# WHAT TO PRODUCE
Please report each line of the data below that contains "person".

# RECORD SET
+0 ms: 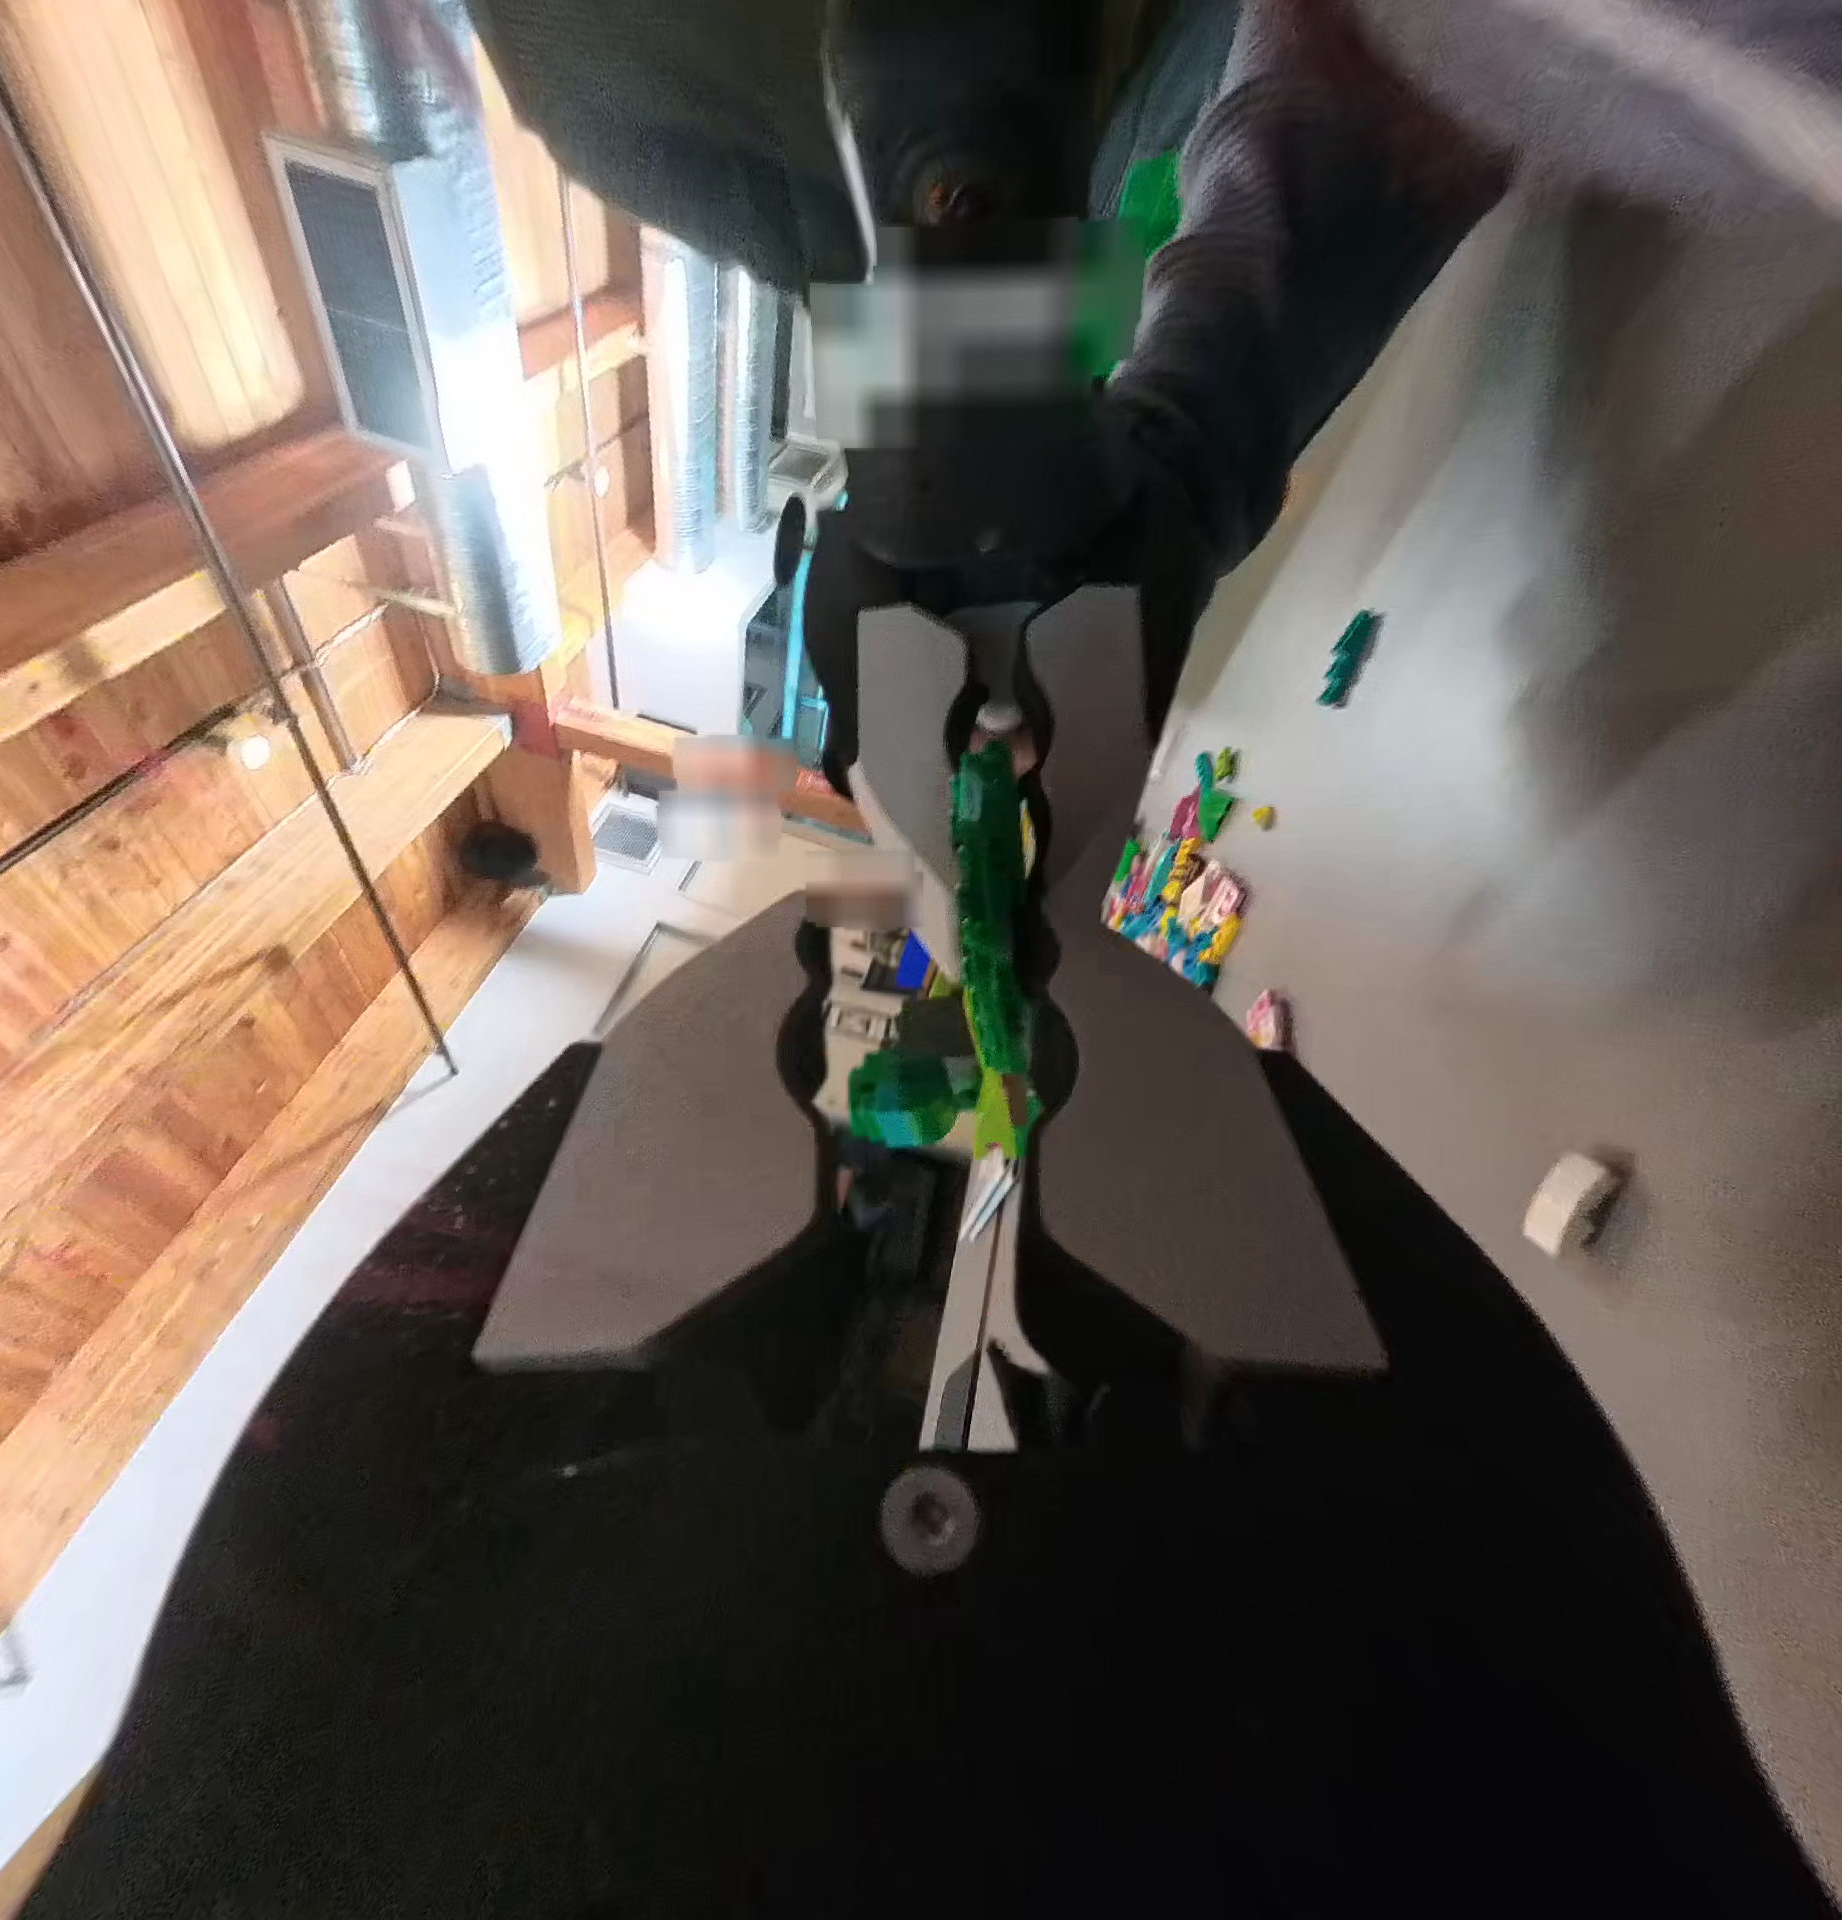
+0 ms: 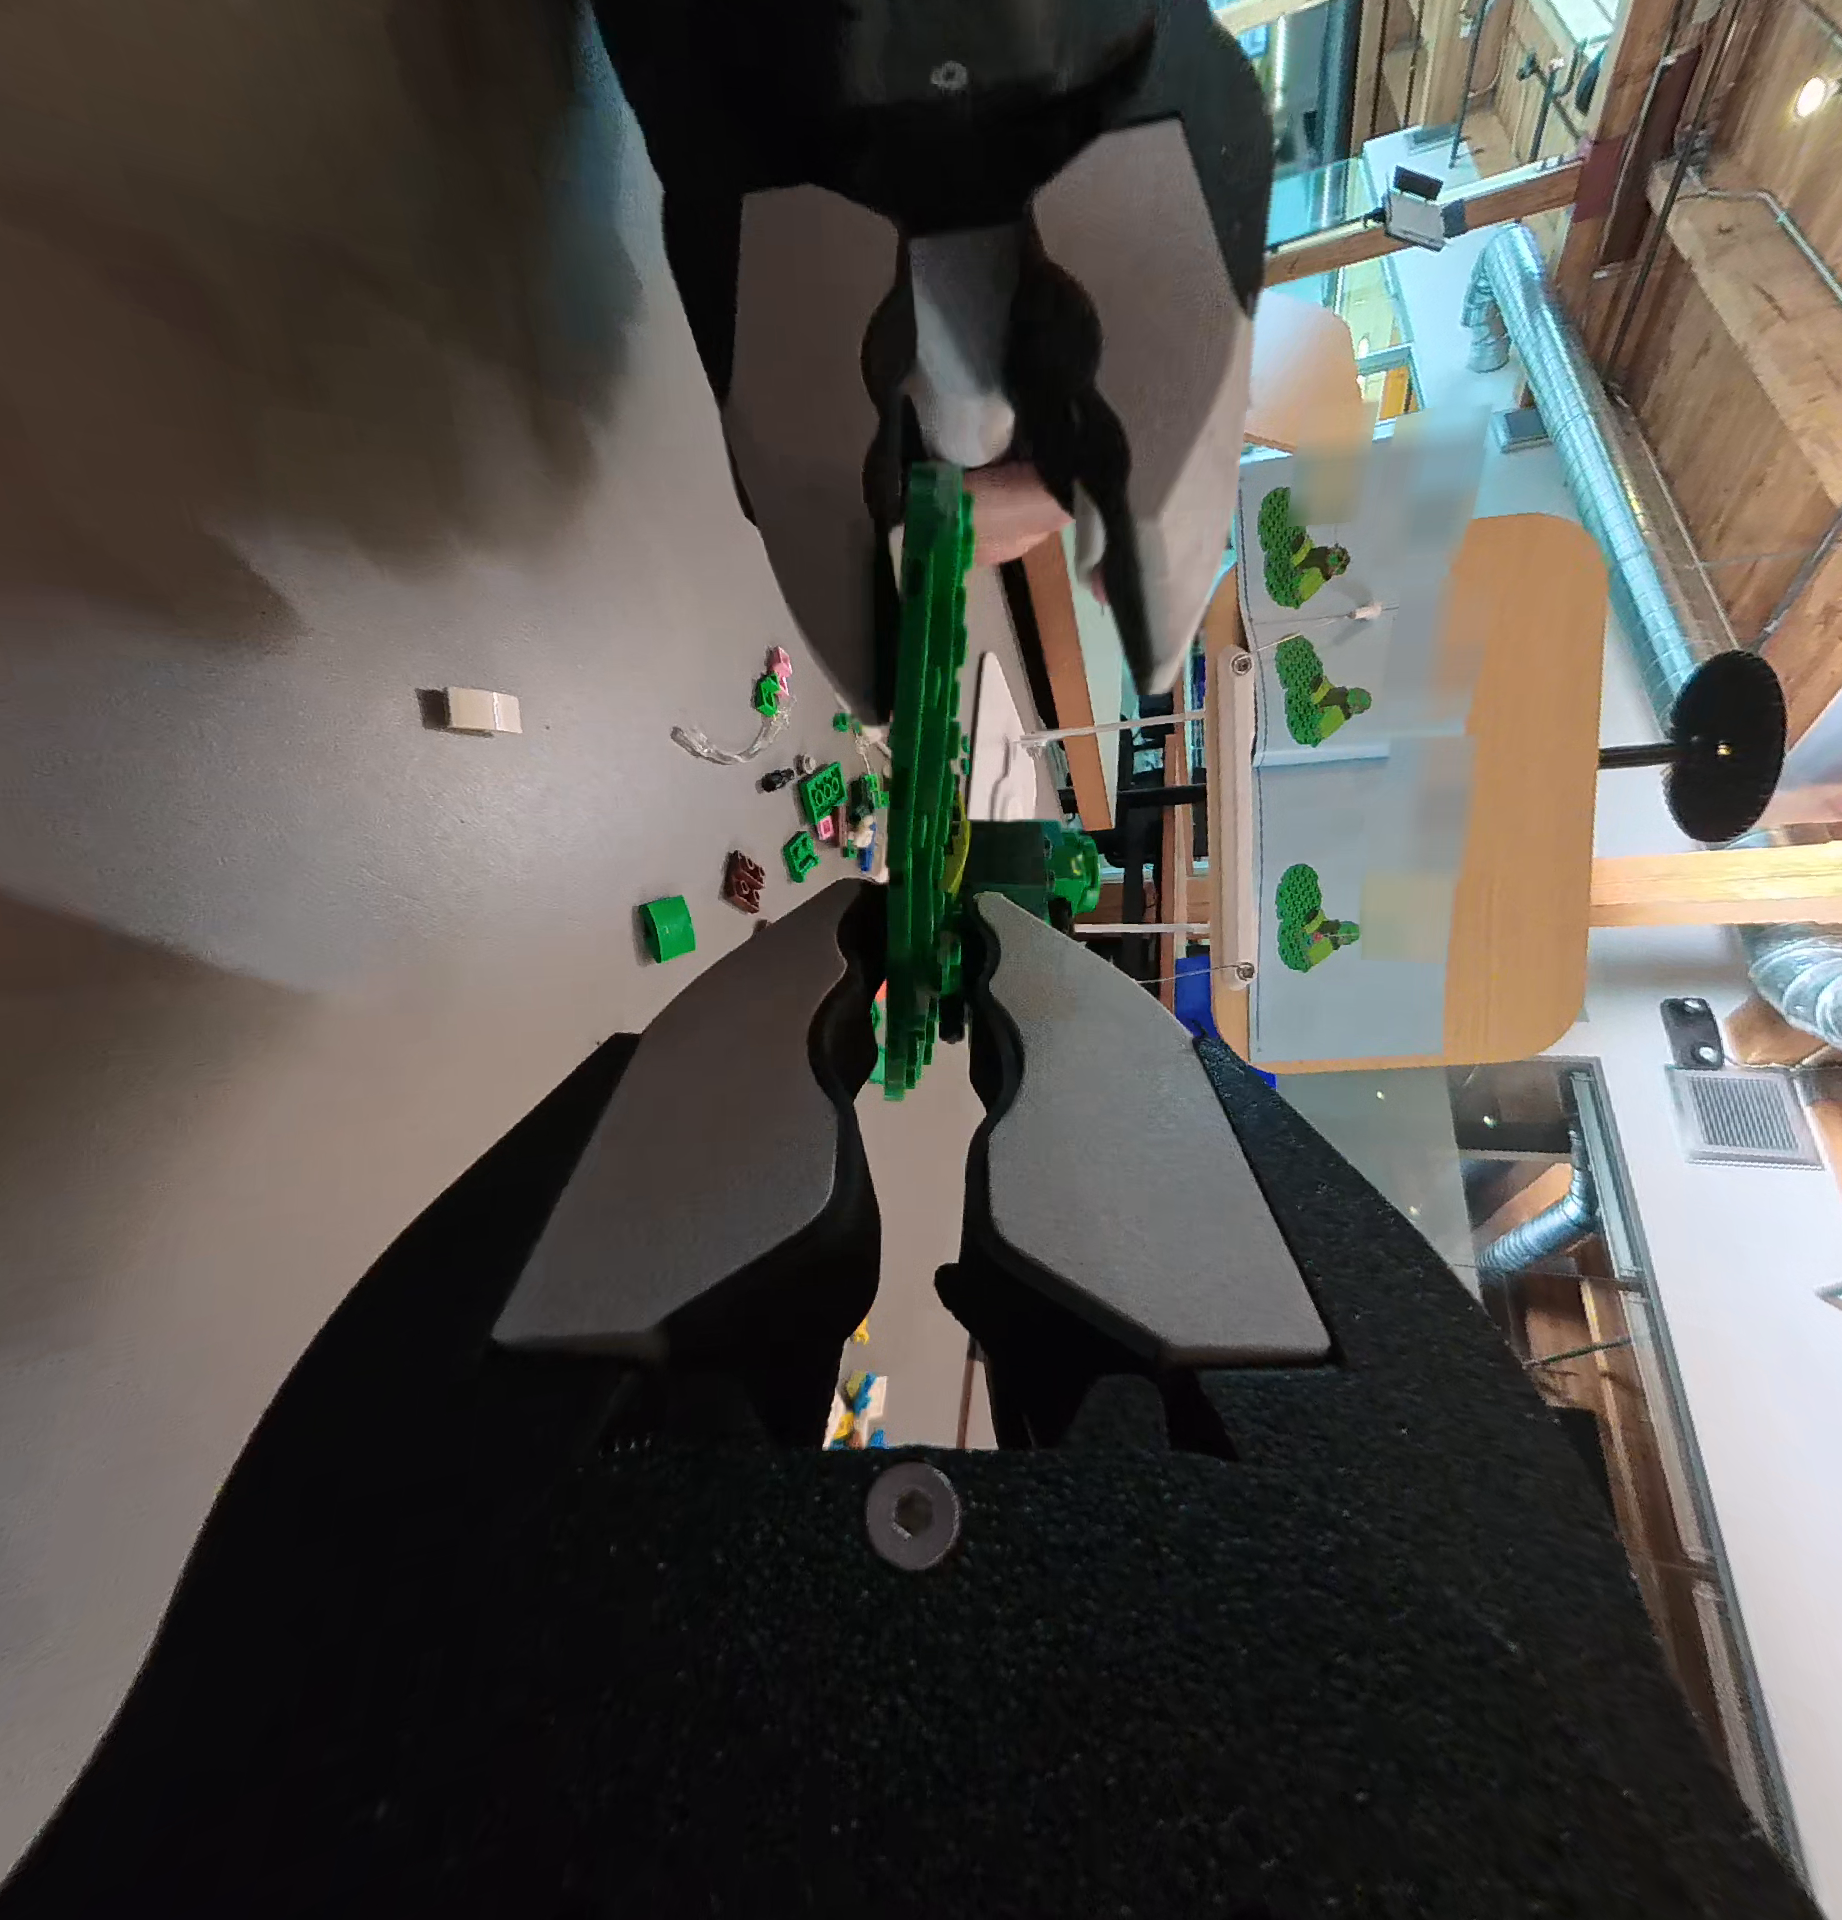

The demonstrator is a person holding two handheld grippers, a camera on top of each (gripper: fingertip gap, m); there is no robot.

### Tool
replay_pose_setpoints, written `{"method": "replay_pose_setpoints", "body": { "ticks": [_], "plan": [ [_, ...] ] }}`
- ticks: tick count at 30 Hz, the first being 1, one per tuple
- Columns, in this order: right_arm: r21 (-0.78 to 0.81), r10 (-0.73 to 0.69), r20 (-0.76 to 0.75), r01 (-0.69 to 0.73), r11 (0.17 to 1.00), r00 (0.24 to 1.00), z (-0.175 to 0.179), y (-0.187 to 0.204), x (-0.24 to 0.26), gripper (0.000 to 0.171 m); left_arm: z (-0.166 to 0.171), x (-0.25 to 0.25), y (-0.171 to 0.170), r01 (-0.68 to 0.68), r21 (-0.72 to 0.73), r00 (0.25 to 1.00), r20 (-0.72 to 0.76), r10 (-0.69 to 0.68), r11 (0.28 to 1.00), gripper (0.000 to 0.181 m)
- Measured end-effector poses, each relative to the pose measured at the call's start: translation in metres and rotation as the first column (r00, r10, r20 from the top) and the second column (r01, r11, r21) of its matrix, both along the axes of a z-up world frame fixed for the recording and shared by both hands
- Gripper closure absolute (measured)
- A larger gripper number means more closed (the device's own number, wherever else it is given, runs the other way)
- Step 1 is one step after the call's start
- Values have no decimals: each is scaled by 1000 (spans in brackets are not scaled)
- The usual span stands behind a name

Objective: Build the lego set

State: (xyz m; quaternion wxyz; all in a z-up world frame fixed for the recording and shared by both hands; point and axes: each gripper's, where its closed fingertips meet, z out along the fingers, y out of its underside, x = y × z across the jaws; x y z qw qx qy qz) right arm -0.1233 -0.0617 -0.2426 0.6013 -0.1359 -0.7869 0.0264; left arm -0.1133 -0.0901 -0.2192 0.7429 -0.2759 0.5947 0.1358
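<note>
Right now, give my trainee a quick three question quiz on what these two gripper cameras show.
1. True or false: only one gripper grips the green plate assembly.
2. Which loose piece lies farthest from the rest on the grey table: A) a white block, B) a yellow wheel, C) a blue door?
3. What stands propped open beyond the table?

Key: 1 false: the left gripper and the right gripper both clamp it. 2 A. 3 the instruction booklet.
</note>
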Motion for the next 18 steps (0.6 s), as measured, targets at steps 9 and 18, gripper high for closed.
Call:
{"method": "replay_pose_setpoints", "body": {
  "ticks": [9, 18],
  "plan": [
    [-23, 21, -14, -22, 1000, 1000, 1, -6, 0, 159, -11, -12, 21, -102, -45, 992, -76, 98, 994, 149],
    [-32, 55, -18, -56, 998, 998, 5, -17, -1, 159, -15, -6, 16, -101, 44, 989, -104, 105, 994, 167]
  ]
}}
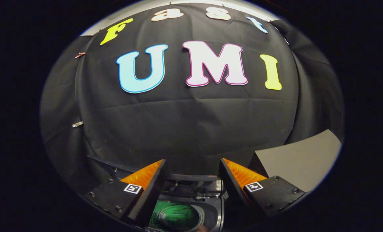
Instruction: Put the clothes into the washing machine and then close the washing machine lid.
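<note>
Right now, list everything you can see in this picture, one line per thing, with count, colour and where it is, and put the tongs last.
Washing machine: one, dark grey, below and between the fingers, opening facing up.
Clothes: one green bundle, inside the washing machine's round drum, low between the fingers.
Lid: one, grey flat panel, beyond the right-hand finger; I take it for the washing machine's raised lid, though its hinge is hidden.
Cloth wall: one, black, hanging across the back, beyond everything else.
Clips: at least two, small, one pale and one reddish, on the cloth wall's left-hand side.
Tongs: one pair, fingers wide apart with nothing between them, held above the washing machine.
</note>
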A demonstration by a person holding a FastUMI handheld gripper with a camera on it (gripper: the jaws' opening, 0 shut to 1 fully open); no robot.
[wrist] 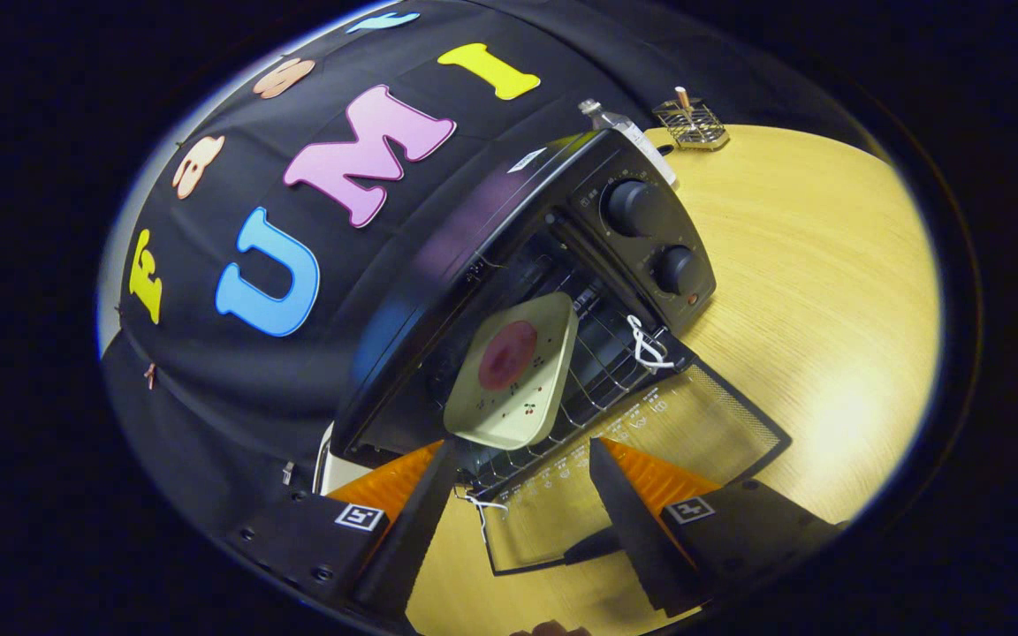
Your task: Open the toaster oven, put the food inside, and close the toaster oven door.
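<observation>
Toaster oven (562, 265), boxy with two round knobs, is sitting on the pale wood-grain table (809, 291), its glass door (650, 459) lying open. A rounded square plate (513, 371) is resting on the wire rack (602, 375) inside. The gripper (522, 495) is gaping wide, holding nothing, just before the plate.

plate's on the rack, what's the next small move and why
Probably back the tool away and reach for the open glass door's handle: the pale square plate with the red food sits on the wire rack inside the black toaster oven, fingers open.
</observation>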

# ANSWER BOX
The demonstrator is a person holding two handheld grippers, a camera on top of each (gripper: fingertip gap, m); there is no robot.
A demonstration by a person holding a FastUMI handheld gripper with a camera on it (gripper: the jaws' opening, 0 shut to 1 fully open); no robot.

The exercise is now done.